RASP enforcement rules – both how they operate and the number of checks – also impact latency and performance. More and deeper request analysis strengthen security, but increase latency. If third-party threat intelligence is not cached locally, or external lookups are used, latency increases. If sensors or integration points only collect events and pass them to an external server for analysis, added services likely increases latency. As with all security products, don’t trust vendor numbers – run your own tests, in your environment, with representative traffic. Fortunately vendors have applied considerable engineering resources to performance over the last couple years, significantly reducing latency issues.
Security teams often want visibility into application security, and it is increasingly common for them to use scans in the build pipeline, pre-production, and production to develop metrics and gain visibility into application security posture. This shows where they need more resources and helps gauge the effectiveness of deployed resources.
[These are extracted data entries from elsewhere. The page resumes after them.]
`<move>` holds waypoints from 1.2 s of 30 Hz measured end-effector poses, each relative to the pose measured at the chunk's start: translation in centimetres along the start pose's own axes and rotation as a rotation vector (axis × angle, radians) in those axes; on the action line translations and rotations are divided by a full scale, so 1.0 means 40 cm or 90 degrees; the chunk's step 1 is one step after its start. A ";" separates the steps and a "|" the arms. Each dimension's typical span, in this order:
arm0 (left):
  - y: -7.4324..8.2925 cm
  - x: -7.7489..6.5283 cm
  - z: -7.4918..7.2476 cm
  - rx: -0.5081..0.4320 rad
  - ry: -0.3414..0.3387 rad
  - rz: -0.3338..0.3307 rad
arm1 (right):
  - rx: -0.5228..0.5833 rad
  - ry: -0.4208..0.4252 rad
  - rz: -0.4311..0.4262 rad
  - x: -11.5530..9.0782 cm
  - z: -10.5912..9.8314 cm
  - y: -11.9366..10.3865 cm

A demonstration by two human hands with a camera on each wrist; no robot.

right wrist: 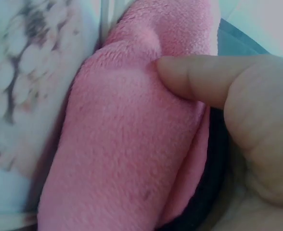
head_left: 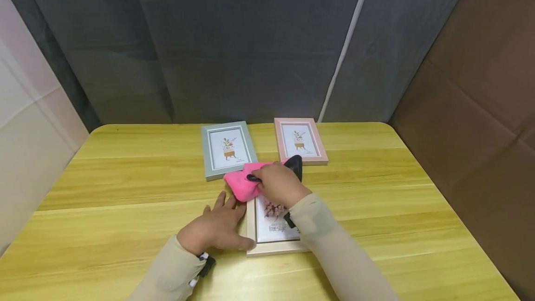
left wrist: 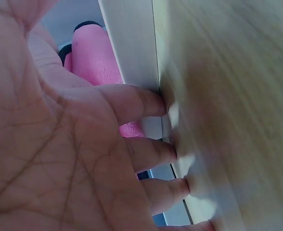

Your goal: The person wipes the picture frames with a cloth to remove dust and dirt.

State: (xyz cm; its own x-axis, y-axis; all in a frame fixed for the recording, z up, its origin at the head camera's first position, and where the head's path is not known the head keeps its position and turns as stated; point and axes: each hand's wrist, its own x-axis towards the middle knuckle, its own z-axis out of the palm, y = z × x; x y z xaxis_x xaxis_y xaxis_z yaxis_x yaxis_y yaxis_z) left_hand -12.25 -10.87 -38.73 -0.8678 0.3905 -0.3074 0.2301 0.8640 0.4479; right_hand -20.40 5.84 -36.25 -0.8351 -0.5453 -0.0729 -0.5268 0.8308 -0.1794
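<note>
A cream picture frame [head_left: 279,248] with a flower print marked "free style" lies flat on the table, nearest the person. My right hand [head_left: 281,184] holds a bunched pink cloth [head_left: 242,185] with dark edging against the frame's far part. In the right wrist view the thumb presses into the fuzzy cloth [right wrist: 117,125], beside the print. My left hand [head_left: 219,226] lies at the frame's left side, fingers spread and thumb at the near left corner. Its fingertips touch the tabletop along the frame's edge in the left wrist view. The frame's far side is hidden under cloth and hand.
Behind the cloth lie a grey-green picture frame [head_left: 206,154] on the left and a pink picture frame [head_left: 322,152] on the right, both with plant prints. A dark curtain [head_left: 251,45] hangs behind the wooden table [head_left: 125,189]; a brown cloth wall [head_left: 476,78] stands at the right.
</note>
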 end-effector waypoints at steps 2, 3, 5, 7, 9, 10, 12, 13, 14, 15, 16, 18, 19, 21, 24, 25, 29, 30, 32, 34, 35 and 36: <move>-0.002 0.000 -0.001 -0.003 0.000 -0.006 | 0.011 0.002 0.006 0.003 0.003 0.005; -0.003 0.001 -0.001 -0.004 0.000 -0.008 | 0.019 0.002 0.008 0.004 0.004 0.007; -0.005 0.002 -0.001 -0.004 0.003 -0.009 | 0.025 0.004 0.007 0.007 0.004 0.012; -0.005 0.004 0.001 -0.008 0.009 -0.010 | 0.033 0.006 0.013 0.011 0.003 0.018; -0.005 0.008 0.003 -0.012 0.019 -0.012 | 0.043 0.008 0.022 0.015 0.000 0.026; -0.005 0.010 0.005 -0.013 0.025 -0.013 | 0.044 0.009 0.027 0.017 -0.003 0.030; -0.005 0.015 0.008 -0.016 0.035 -0.017 | 0.048 0.010 0.036 0.020 -0.005 0.036; -0.005 0.016 0.009 -0.016 0.039 -0.020 | 0.044 0.010 0.036 0.022 -0.006 0.039; -0.005 0.018 0.011 -0.013 0.042 -0.022 | 0.046 0.008 0.036 0.023 -0.007 0.040; -0.005 0.019 0.013 -0.011 0.043 -0.024 | 0.043 0.007 0.033 0.024 -0.007 0.041; -0.005 0.020 0.013 -0.009 0.044 -0.026 | 0.040 0.006 0.029 0.024 -0.005 0.041; -0.006 0.020 0.014 -0.008 0.046 -0.028 | 0.039 0.004 0.022 0.023 -0.002 0.040; -0.005 0.019 0.013 -0.006 0.048 -0.028 | 0.038 0.005 0.016 0.022 0.002 0.039; -0.005 0.016 0.012 0.004 0.050 -0.029 | 0.036 0.001 0.006 0.014 0.009 0.033; 0.000 0.008 0.010 0.032 0.051 -0.053 | 0.035 -0.015 -0.006 -0.011 0.021 0.022; 0.002 0.005 0.009 0.043 0.051 -0.064 | 0.030 -0.019 -0.014 -0.021 0.025 0.018; 0.006 0.000 0.006 0.064 0.042 -0.104 | 0.013 -0.026 -0.051 -0.067 0.032 0.008; 0.008 0.000 0.007 0.061 0.042 -0.109 | 0.009 -0.024 -0.068 -0.080 0.032 0.008; 0.009 0.001 0.009 0.043 0.041 -0.117 | 0.008 -0.025 -0.106 -0.104 0.031 0.007; 0.004 -0.001 0.012 0.025 0.041 -0.125 | 0.015 -0.028 -0.147 -0.122 0.030 0.003; 0.002 -0.001 0.014 0.018 0.042 -0.128 | 0.018 -0.031 -0.164 -0.130 0.030 0.001; 0.000 -0.001 0.016 0.012 0.042 -0.132 | 0.020 -0.035 -0.179 -0.137 0.030 0.000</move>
State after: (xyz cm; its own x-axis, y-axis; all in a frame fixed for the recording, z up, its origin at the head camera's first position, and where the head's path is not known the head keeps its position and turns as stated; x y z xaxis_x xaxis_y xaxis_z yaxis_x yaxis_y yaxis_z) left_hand -11.93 -10.68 -39.23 -0.9239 0.1830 -0.3360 0.0515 0.9297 0.3648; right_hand -15.64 8.68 -37.01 -0.6472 -0.7593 -0.0682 -0.7301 0.6431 -0.2309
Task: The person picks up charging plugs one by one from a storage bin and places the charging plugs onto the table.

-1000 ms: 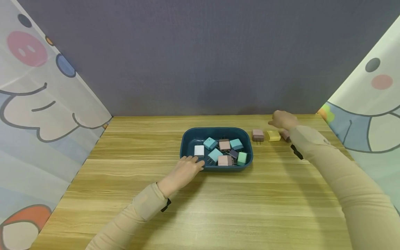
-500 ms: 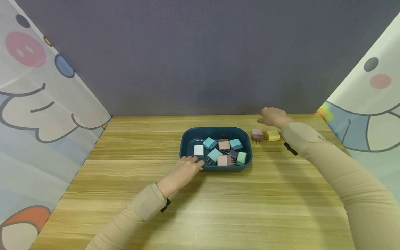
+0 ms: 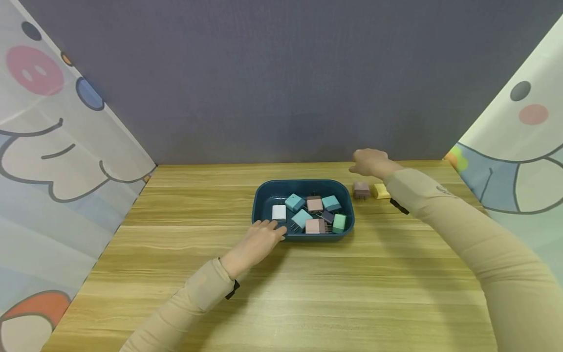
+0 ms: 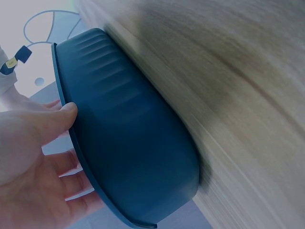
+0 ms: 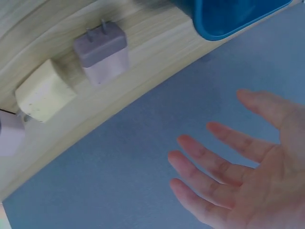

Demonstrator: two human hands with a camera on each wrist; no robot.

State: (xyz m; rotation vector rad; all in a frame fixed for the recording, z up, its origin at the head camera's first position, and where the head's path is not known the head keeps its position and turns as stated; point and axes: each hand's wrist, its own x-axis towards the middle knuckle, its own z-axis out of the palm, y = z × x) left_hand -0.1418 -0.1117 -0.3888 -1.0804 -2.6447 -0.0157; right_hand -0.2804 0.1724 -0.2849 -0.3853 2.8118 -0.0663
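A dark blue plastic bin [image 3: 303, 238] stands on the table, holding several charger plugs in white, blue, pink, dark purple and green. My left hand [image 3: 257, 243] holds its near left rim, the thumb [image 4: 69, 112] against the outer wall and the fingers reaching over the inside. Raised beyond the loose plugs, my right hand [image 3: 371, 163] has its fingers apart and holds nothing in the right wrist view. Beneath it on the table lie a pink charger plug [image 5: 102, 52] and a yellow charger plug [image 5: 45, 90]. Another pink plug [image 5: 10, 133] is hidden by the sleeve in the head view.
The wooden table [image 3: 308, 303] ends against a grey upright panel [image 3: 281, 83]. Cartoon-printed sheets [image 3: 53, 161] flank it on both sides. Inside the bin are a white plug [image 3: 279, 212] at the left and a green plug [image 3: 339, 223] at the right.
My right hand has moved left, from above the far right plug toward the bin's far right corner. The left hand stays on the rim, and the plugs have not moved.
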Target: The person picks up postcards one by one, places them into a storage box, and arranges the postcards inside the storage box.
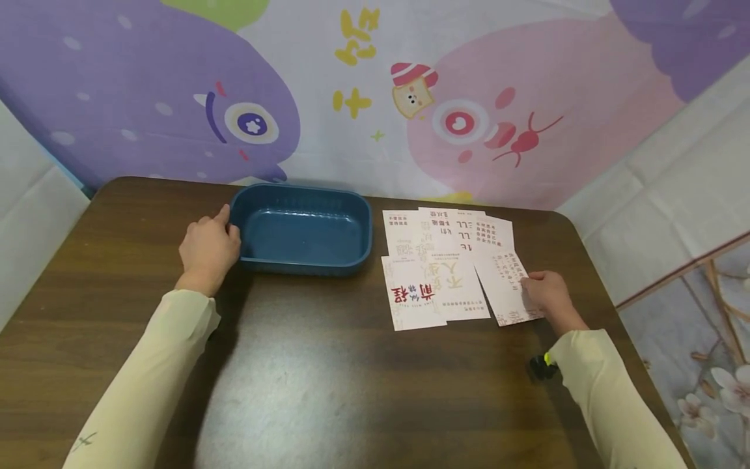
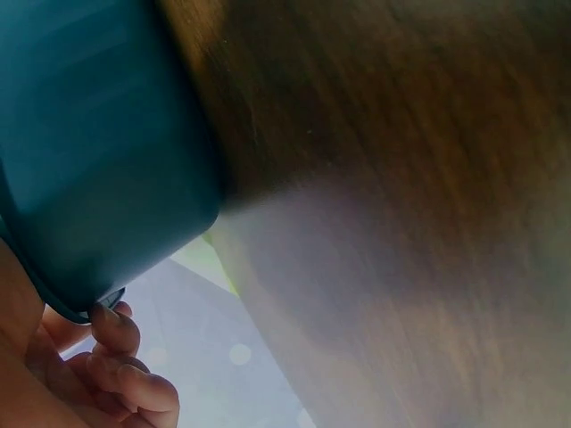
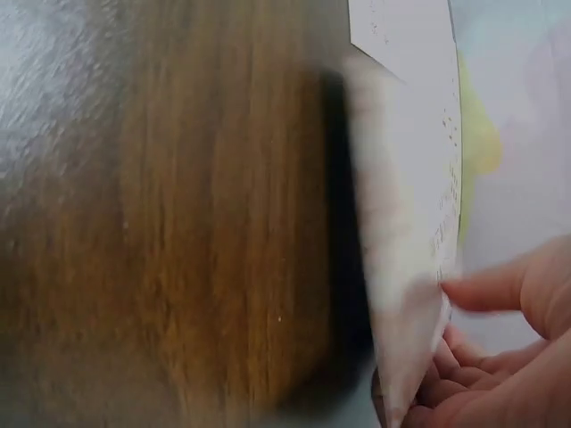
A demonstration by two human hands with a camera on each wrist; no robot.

One huge advantage of RASP is that it can instrument application usage and defect rates. Part of this capability is derived from its ability to can catalog application functions, understand the correct number and type of parameters, and apply policies within running application code. But RASP also can understand runtime code paths, server interactions, open source libraries, framework nuances, library utilization, and custom code. This offers advantages when tailoring detection rules, such as enabling specific policies to detect attacks against the Spring framework. RASP can be configured to block specific attacks against older versions of libraries, providing a type of virtual patching. This also provides non-security benefits – helping Quality Assurance and Operations teams to see how code is used, providing a runtime map which can identify performance bottlenecks and unused code.